[Records from a data collection]
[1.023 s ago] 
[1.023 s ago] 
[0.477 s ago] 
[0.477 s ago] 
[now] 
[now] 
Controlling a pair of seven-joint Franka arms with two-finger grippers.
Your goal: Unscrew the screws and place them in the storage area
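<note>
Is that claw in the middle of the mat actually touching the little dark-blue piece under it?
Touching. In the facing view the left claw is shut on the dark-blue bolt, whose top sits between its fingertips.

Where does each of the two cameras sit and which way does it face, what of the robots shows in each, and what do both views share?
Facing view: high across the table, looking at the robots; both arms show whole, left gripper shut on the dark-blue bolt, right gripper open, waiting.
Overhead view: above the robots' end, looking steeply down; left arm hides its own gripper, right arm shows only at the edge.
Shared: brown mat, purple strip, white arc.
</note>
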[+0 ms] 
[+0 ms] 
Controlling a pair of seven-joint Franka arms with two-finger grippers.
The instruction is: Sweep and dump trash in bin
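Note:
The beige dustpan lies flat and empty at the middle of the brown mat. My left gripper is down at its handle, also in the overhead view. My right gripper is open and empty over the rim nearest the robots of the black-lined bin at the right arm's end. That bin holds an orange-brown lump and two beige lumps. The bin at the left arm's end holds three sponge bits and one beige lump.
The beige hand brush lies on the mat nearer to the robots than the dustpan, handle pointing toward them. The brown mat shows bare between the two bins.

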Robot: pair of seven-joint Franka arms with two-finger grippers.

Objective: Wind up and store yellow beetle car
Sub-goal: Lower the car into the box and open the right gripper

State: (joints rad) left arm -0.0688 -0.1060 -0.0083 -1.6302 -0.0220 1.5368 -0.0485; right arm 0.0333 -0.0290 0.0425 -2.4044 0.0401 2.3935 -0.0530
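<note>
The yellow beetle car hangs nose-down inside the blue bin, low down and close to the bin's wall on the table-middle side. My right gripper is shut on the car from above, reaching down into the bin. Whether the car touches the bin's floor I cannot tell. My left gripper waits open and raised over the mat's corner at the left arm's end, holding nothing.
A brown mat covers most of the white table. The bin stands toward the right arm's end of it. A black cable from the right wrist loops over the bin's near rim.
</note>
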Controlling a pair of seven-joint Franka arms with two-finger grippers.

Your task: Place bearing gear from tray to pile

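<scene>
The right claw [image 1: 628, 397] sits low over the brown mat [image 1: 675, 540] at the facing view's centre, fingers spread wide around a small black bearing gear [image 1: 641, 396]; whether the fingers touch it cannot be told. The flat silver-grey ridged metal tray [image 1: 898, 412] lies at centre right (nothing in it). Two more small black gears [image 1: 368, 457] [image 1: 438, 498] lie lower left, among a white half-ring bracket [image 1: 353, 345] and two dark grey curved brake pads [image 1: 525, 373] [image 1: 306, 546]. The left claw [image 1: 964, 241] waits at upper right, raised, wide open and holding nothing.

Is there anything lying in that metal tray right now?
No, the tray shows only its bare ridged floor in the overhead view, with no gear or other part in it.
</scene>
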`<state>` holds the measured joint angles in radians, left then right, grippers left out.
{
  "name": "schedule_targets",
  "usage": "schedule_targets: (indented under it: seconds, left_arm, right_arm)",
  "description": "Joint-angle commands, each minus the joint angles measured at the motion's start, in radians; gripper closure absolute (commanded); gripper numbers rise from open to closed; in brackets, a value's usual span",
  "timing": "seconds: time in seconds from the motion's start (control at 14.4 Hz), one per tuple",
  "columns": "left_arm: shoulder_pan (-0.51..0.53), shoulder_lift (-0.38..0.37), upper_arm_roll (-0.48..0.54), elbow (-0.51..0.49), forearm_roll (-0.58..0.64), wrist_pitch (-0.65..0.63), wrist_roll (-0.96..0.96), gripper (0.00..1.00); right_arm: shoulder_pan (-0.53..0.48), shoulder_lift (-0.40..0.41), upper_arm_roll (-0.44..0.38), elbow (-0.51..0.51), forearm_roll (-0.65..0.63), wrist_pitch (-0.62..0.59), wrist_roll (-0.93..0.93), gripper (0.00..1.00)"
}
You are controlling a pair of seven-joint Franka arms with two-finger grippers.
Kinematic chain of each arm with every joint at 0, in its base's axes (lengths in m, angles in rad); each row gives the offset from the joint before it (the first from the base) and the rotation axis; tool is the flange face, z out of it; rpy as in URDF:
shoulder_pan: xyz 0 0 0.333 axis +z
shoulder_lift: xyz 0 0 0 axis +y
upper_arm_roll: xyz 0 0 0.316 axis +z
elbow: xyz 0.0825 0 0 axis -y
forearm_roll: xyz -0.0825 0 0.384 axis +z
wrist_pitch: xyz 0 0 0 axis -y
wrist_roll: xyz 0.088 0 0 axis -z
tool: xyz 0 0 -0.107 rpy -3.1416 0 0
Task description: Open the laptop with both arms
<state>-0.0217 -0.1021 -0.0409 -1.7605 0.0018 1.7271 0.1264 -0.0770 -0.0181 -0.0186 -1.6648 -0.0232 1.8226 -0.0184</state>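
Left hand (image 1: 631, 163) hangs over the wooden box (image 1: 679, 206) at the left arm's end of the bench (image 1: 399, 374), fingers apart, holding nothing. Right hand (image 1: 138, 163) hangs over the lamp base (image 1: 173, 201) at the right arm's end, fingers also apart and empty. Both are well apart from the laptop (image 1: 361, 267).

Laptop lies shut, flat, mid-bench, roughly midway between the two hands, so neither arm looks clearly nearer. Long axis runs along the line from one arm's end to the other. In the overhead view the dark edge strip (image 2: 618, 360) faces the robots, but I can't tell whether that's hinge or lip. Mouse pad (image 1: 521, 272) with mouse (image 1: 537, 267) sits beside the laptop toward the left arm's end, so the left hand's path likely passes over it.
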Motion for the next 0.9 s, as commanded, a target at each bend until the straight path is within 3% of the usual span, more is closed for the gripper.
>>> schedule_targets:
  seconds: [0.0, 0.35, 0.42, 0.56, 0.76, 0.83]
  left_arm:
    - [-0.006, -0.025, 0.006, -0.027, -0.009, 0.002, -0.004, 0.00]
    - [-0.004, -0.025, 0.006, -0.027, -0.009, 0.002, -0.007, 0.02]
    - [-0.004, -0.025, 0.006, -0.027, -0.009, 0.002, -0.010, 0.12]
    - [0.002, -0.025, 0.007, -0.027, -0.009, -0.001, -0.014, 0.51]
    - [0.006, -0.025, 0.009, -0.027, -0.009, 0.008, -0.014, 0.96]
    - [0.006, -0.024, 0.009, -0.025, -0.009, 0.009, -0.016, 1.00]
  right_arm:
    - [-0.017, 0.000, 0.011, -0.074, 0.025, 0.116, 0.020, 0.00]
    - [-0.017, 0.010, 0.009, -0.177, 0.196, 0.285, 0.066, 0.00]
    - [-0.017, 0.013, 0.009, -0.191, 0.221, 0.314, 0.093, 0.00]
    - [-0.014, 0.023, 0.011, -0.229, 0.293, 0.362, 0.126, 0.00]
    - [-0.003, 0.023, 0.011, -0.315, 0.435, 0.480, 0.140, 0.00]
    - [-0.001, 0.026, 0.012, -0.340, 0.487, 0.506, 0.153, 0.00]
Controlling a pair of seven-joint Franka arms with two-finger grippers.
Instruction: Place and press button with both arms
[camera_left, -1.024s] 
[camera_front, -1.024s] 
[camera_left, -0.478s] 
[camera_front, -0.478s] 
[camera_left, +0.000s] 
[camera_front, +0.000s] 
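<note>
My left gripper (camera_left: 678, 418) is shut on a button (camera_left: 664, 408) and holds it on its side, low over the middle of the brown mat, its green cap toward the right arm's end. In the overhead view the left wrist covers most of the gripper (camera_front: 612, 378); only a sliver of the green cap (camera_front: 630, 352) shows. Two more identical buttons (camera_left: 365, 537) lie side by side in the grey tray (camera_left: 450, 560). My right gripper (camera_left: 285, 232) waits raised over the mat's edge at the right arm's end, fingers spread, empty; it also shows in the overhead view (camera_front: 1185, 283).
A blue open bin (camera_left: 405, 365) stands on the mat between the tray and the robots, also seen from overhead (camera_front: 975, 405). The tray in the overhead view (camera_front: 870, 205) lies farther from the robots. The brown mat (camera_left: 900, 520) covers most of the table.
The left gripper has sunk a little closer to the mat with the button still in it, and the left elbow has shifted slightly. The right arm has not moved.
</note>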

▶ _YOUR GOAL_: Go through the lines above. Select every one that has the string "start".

▶ _ANSWER SPACE_:
  "description": "Joint-angle commands, each minus the joint angles measured at the motion's start, in radians; gripper closure absolute (commanded); gripper numbers rise from open to closed; in brackets, a value's usual span",
  "timing": "seconds: time in seconds from the motion's start (control at 14.4 Hz), one per tuple",

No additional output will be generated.